Imagine being able to analyze the chemical makeup of food, water, or even your skin using just your phone.
Thanks to a breakthrough from researchers at North Carolina State University, that future may not be far off.
A team led by Professor Brendan O’Connor has created an ultra-small spectrometer—a powerful scientific tool for measuring light—that’s small enough to fit on a smartphone chip.
Spectrometers are used in countless fields, from checking air quality and inspecting products in factories to diagnosing diseases in hospitals.
They work by analyzing how light interacts with different materials.
When light passes through or bounces off something, it changes depending on the material’s unique properties. A spectrometer can measure these changes, revealing information about the material’s chemical or physical composition.
The problem is, even the smallest commercial spectrometers are still too big to fit in compact devices like smartphones or wearables.
That’s where this new invention comes in.
The new spectrometer, described in the journal Device, is only a few square millimeters in size—small enough to be built directly into a phone camera sensor.
It uses less than one volt of electricity and can gather data in under a millisecond.
The innovation centers around a tiny component called a photodetector, which senses different wavelengths (or colors) of light.
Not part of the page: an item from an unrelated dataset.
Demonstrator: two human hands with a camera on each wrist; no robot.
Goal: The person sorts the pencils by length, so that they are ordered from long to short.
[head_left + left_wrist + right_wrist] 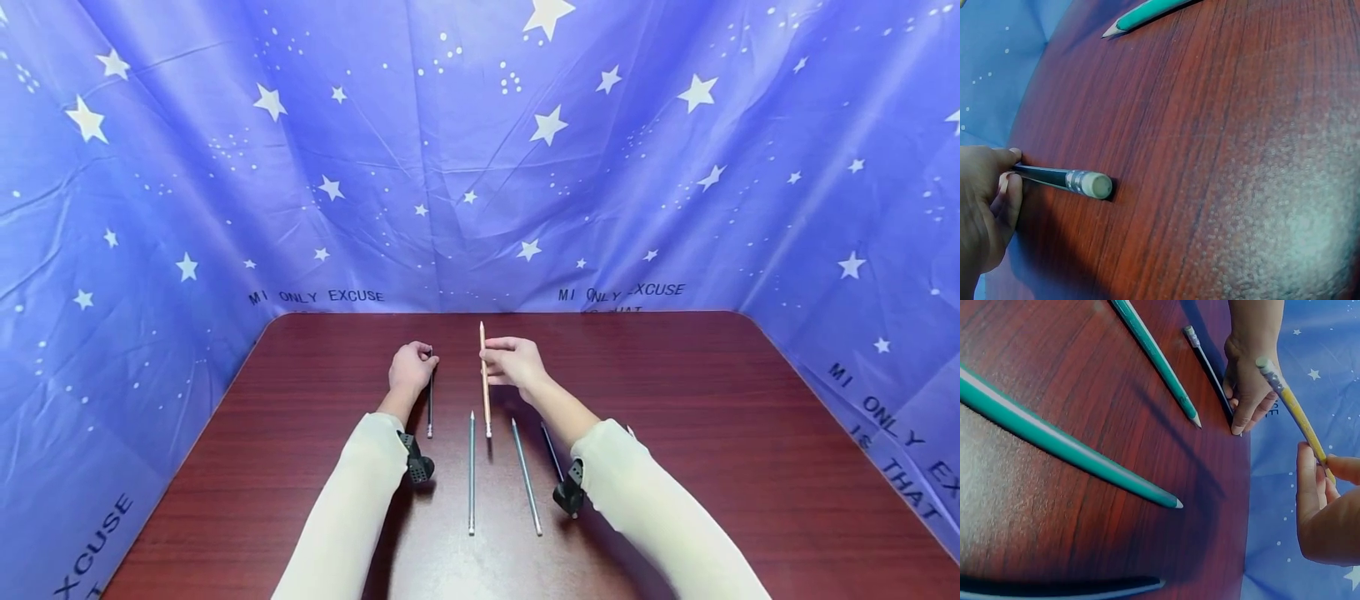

The team designed a special kind of photodetector made from organic materials—carbon-based compounds that are flexible, lightweight, and easy to manufacture. What makes it unique is its ability to be tuned using small electrical voltages. By applying different voltages, the detector becomes more sensitive to certain wavelengths of light.
Here’s how it works: As light reflects off or passes through a substance, it hits the photodetector. By quickly adjusting the voltage applied to the detector and recording how it responds at each setting, researchers can gather enough data to calculate an accurate “light signature” of the substance. This signature contains the essential information that tells scientists what the substance is made of.
This method doesn’t need any bulky lenses, mirrors, or moving parts—just the small detector and a simple algorithm to process the data.
The result is a device that’s fast, energy-efficient, and able to detect light from across a wide range of the spectrum, from ultraviolet to near-infrared. In lab tests, the prototype performed as accurately as traditional spectrometers and was just as sensitive as commercial photodetectors.
According to O’Connor, this development could bring spectrometry to consumers for the first time. Imagine a phone app that could scan fruit at the store to check its ripeness, test your skin for hydration, or analyze water for safety.
The technology could also transform scientific research, making powerful spectroscopy tools more affordable and accessible in fields like biology, medicine, and materials science.
This tiny spectrometer is just a first step, but it opens the door to a world where analyzing the invisible properties of everyday objects could be as easy as snapping a photo.